An investor buying for all cash ends up with a cash on cash Return on Investment (ROI) of 3.1% which is 1.3% more than the yield from a Canada 10 Year Bond (1.7%).
Is the yield worth the risk? Notice I have used low rates (2%) for maintenance, vacancy and management and have made no allowance for accounting or other professional services. Real estate management is time intensive and the physical asset suffers from depreciation while the value of the asset is subject to market and government caprice.
FINANCED BUYER SCENARIO #1 (Minimum Down Payment)
An investor who puts down 37% in cash ($136,719) ends up with a negative ROI of -1.4%
Why did the buyer finance 63% of his investment?

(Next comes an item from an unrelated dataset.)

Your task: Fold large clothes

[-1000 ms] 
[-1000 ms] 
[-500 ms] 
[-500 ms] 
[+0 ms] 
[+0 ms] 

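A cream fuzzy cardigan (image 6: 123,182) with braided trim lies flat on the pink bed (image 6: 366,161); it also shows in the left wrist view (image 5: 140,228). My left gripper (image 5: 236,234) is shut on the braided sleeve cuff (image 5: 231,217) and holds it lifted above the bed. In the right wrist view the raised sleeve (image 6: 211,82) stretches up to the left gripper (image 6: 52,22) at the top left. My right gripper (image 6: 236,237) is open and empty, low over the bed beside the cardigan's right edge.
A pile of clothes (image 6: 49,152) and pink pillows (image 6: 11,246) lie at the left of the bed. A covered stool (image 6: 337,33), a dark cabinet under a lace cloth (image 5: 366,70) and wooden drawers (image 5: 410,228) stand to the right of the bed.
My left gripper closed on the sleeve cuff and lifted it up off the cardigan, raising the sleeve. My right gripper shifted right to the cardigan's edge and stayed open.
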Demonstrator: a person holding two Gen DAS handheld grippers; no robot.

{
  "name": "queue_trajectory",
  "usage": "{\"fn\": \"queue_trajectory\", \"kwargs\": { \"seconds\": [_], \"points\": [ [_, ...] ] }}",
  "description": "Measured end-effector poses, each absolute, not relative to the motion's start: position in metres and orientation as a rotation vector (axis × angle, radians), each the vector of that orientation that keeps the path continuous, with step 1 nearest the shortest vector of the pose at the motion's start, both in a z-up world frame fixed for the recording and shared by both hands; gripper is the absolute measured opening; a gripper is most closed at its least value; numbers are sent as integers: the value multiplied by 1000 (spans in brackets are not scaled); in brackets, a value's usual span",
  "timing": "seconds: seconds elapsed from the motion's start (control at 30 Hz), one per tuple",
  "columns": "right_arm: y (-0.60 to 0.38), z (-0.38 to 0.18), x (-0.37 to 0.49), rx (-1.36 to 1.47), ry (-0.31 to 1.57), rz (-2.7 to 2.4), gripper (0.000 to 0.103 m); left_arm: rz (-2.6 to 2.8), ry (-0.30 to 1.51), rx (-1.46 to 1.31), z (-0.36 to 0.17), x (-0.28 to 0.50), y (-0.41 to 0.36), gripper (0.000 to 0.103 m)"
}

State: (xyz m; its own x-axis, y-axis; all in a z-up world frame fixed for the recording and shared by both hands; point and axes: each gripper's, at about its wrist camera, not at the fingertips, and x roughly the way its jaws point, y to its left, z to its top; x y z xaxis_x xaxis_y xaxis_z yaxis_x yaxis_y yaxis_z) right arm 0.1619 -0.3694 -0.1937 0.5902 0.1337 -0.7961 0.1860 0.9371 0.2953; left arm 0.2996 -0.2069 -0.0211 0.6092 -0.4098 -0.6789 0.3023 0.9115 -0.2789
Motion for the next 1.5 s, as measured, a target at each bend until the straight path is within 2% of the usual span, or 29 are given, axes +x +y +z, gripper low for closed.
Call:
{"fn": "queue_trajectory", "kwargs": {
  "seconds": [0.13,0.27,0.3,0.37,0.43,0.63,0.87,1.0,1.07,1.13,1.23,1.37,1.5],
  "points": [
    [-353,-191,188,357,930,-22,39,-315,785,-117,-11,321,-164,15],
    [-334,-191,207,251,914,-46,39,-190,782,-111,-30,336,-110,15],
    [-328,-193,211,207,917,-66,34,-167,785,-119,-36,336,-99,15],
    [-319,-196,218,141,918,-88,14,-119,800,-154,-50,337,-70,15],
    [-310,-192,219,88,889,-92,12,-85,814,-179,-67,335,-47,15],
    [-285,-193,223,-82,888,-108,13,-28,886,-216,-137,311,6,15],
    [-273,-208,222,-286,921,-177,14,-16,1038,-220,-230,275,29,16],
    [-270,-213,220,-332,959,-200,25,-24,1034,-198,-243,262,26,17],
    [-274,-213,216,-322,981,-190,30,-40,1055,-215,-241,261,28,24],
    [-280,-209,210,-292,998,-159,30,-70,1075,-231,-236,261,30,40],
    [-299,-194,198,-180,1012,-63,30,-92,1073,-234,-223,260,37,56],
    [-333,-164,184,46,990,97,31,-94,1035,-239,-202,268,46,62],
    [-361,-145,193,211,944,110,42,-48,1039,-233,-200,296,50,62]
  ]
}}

Because the lender (in this case TD Canada Trust) requires a down payment of 35% of the sale price as a non resident (investor) owner. Leverage has a cost.
An additional 2% down payment above the 35% required was added to account for also financing the additional closing costs and property transfer taxes that amounted to nearly 2% of the sale price. In BC, the property transfer tax is 1% of the first $200,000 of sale price and 2% of the balance of the sale price. The sale price is one thing but the actual closing cost (investment) is another. We want to see what the actual "cash on cash" return is.

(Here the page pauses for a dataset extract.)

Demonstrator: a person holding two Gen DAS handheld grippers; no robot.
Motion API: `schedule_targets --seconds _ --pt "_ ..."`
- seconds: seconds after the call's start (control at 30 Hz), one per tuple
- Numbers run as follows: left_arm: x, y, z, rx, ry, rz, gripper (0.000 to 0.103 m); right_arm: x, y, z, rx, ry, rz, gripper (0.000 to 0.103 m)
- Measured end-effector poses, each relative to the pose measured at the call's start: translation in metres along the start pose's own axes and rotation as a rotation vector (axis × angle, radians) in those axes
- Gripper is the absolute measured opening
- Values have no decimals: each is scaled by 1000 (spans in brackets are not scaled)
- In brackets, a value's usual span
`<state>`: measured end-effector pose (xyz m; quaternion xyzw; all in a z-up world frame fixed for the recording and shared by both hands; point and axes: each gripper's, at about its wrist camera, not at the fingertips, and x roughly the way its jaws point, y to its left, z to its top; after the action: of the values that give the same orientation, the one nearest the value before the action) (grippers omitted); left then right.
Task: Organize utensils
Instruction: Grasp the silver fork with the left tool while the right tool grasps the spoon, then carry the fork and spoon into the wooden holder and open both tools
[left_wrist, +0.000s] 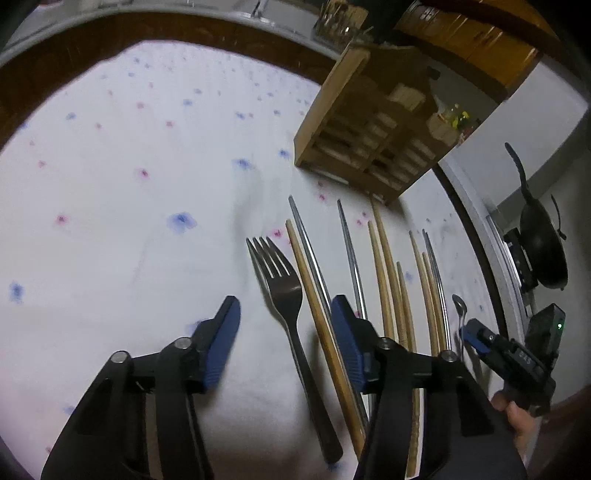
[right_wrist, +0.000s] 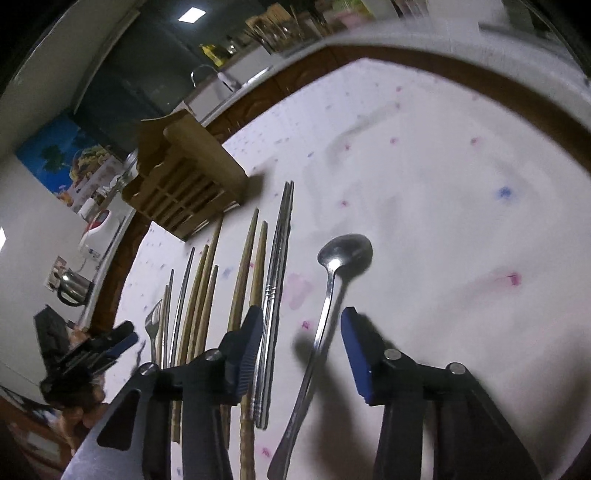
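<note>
Wooden utensil rack (left_wrist: 373, 136) stands on the white floral tablecloth (left_wrist: 129, 166), at the far end of a row of utensils laid side by side, tips pointing toward it; left wrist view: left gripper (left_wrist: 284, 317) hangs above the cloth with fingers spread wide, nothing between the pads; the fork (left_wrist: 284, 291) lies flat in that gap, tines toward the rack, touching neither pad; on the fork's side nearer the rack's base, a wooden chopstick (left_wrist: 314, 310) and a metal chopstick (left_wrist: 306, 243) run alongside, passing under the right-hand pad; farther along the row, more wooden and metal sticks, then a small spoon (left_wrist: 460, 310) at the end.

Right wrist view: right gripper (right_wrist: 303, 325) also spread apart and empty, over the long-handled spoon (right_wrist: 345, 254); the spoon lies bowl-up, bowl toward the rack's side of the table, handle slanting back between the fingers; whether a pad touches the handle cannot be told; a pair of metal chopsticks (right_wrist: 280, 236) lies just beside the spoon, on the rack side.

Only the left view shows a black wok (left_wrist: 543, 251) beyond the table edge; only the right view shows a steel kettle (right_wrist: 74, 288) and a faucet (right_wrist: 207, 72) past the rack.
</note>
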<state>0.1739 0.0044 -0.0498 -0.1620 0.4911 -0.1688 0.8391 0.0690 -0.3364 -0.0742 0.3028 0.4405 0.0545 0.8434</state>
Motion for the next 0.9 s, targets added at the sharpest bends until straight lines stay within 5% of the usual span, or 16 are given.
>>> schedule_targets --seconds 0.23,0.3,0.4,0.47,0.9 --pt "19 -4 14 13 34 -33 27 9 -3 12 13 32 41 36" --pt "22 -3 18 17 38 -29 19 13 -6 15 39 35 61 29" --pt "22 3 20 -3 41 -55 14 19 -14 18 81 49 58 4" --pt "20 3 18 -6 42 -60 4 17 -13 18 75 43 58 4" --pt "-49 -32 13 67 -107 -127 2 -32 55 21 -154 -112 56 2"
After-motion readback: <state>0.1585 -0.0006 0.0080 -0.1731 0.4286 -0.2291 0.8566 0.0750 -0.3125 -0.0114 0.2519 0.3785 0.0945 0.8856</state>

Relative to the Canada 10 Year Bond Yield at 1.7%, this mortgaged real estate investment is 3.1% LESS than a zero risk bond that requires no effort. Let's reduce the financing to get a yield.
FINANCED BUYER SCENARIO #2 (In Search of Yield)

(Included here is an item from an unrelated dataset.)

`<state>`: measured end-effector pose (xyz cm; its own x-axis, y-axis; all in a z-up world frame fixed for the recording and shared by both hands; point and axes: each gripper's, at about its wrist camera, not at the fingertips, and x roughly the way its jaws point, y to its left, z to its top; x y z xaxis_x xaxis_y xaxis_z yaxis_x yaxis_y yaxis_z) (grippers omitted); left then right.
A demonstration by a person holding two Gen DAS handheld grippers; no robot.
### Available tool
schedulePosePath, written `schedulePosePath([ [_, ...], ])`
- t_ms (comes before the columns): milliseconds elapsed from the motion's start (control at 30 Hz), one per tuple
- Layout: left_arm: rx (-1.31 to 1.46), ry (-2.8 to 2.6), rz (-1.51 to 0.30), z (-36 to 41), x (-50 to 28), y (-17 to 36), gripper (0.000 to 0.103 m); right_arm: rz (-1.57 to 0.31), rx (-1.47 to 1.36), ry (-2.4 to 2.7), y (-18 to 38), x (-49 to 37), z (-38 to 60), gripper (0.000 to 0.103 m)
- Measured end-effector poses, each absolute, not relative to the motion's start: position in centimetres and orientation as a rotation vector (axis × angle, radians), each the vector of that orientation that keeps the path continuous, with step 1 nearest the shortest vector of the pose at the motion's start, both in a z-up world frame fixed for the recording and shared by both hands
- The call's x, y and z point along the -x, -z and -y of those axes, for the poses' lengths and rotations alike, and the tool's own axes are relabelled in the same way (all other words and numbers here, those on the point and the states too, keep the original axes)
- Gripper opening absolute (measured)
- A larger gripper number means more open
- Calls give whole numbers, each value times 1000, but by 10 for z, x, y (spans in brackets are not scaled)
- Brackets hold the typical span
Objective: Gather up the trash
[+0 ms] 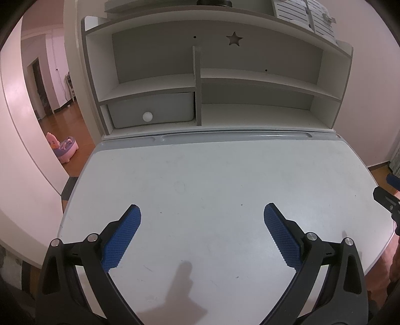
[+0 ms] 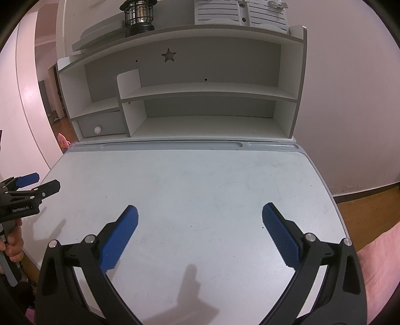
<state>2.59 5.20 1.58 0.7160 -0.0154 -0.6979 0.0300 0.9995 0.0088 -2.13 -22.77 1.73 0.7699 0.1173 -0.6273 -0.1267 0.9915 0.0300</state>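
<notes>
White desk (image 2: 200, 180) stood against a pinkish wall (image 2: 350, 100), white hutch (image 2: 175, 90) at its back with a star cutout (image 2: 168, 55). Grey drawer (image 1: 152, 110) sat lower left. Lantern (image 2: 138, 15) on top. Wood floor (image 2: 362, 212); pink toy (image 1: 62, 147) beyond the desk's left edge.

"GenRobot.AI", seemingly, in small white letters on the left tongs (image 2: 37, 183) body.

Dim indoor light with a pink cast on the walls (image 1: 370, 100). Soft shadows fall on the desk (image 2: 200, 187). Heavy fisheye bending, black vignette at corners; focus sharp.
</notes>
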Motion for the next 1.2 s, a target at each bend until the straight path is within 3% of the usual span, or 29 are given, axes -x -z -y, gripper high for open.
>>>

Before we address the issues of sale price and revenue, let's see what amount the investor has to reduce his financing, or in other words increase his down payment, to get a yield that is commensurate with a 10 year government bond yield.
The revised spreadsheet (left) shows that the investor must increase his down payment to 66% of his upfront cost instead of the minimum required by the bank of 37% to get a 10 year bond yield.
The lender does not care if you have a negative yield, their primary risk assessment is to determine if the market value will fall below the loan amount during the term of the mortgage; in this case the lender requires a minimum 35% spread and is in first position if the loan defaults. Read the fine print of your loan documents and consult a lawyer who works in contract law to see if the lender can attach your personal earnings or lien your other assets.
Remember this revised scenario is still using very low (2%) rates for maintenance, vacancy and management. In a flat or declining market or if the property has reached its upper revenue limit, a prudent investor would account for worst case scenarios because real estate is a "slow asset" and the real possibility is that ownership can end up being for a much longer period of time than originally anticipated during the excitement phase of purchase.
Let's look once more at our spreadsheet, but this time increase the potential costs so that we have a contingency plan in place.
FINANCED BUYER SCENARIO #3 (An Unyielding Market)
Now we have increased the maintenance, vacancy and management rates to 5% (from 2%) of gross revenue and if we have no maintenance or vacancy issues, we can build up a contingency reserve in the first year of operation of $2,430 ($810x3).
But remember, your investment unit is subject to the strata council, a third party entity that also does not care about your yield.
$2,430 may not even cover a modest repair to the building envelope or a strata fee increase for upcoming work. Before you purchase, read all of the strata meeting minutes as far back as records go and look at the insurance premium history to see if they are much higher than comparable buildings; this will indicate if the insurer considers the building an inherent risk.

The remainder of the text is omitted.